Five convicted in $70 million bank theft

CHICAGO -- A federal jury Friday convicted five men of stealing nearly $70 million through electronic transfers from First National Bank of Chicago.

Armand Moore, 31; Neal Jackson, 32; Ronald Carson, Leonard Strickland, 51; all of Detroit and Otis Wilson, 31, of Chicago were convicted of the May 1988 wire transfer of $69,125,000 from three First Nationalaccounts to banks in Vienna, Austria, in what prosecutors said was a near-perfect crime.


'They (the defendants) were probably one day away ... from burning the First National Bank of $70 million,' said Assistant U.S. Attorney Jeff Stone during closing arguments Thursday.

Two other Chicagoans, Gabriel Taylor and Hershel Bailey, pleaded guilty and appeared as government trial witnesses.

Moore, the alleged mastermind of the plot who was on parole for a 1982 bank fraud conviction, claimed he was unknowingly caught up in the caper by Bailey.

But Bailey testified during the two-week trial in U.S. District Court that Moore had approached him to ask that he recruit bank employees to help him transfer money by wire. Bailey said Moore was the one who planned and coordinated the scheme. Stone agreed.

Stone said Moore's claims against Bailey were absurd and charged he is 'physically unable to tell the truth.'


Stone said Moore, 'a con-man and a liar,' planned the entire scheme and recruited all of his co-defendants.

'Armand Moore was out spending the money before he even got his hands on it,' Stone said, pointing to negotiations between Moore and a realtor for an eight-bedroom, eight-bath luxury suite in a high rise.

Moore's attorney, Paul Wagner, argued that the government's witnesses were lying to save themselves, telling the court 'what the government wants them to tell.'

'This case is loaded with red herrings, false clues and ground clutter,' Wagner said. 'This case finally boils down to credibility.'

The government claims that on May 13, 1988 -- a Friday -- Taylor, who worked in the bank's wire room, sent $24,375,000 from a Merrill Lynch account; $19,750,000 from a Brown-Foreman distilleries account and $25 million from the account of United Airlines to Austria via New York. The three transactions took just under one hour.
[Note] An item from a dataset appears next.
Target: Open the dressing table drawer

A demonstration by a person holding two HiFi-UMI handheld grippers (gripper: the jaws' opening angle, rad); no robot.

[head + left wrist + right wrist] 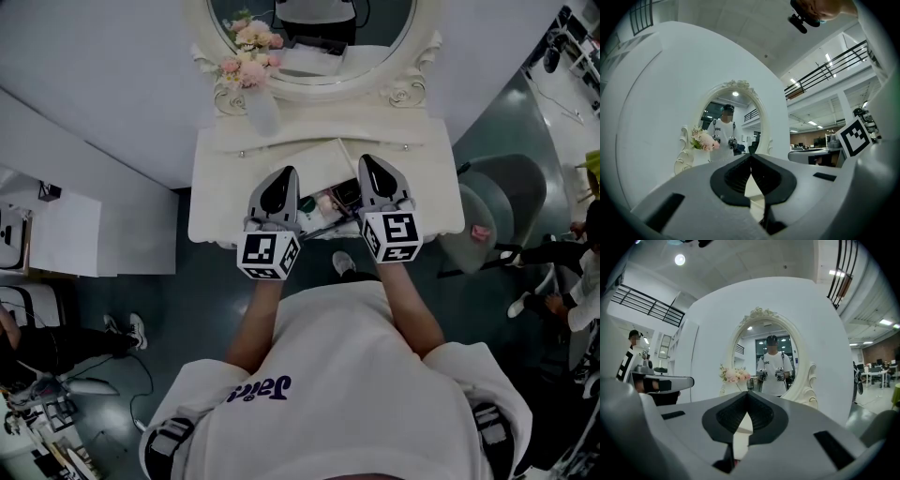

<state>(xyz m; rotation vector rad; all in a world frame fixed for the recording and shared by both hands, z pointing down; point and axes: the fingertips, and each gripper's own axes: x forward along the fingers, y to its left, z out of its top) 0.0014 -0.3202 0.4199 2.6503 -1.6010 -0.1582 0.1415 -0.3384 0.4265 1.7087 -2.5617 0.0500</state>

Moore, posing as various executives from the companies, allegedly ordered the transfers by phone from Bailey's South Side home.

The seven were arrested one week later after a United Airlines official discovered a massive overdraft on its account.

Wilson, Moore, Jackson and Bailey were arrested May 17 in Chicago and Strickland and Carson were arrested May 19 in Detroit.


Each faces a maximum 25 years in prison on charges of conspiracy, bank fraud and wire fraud.

Moore and Wilson were the only two denied bond pending a Sept. 20 sentencing date.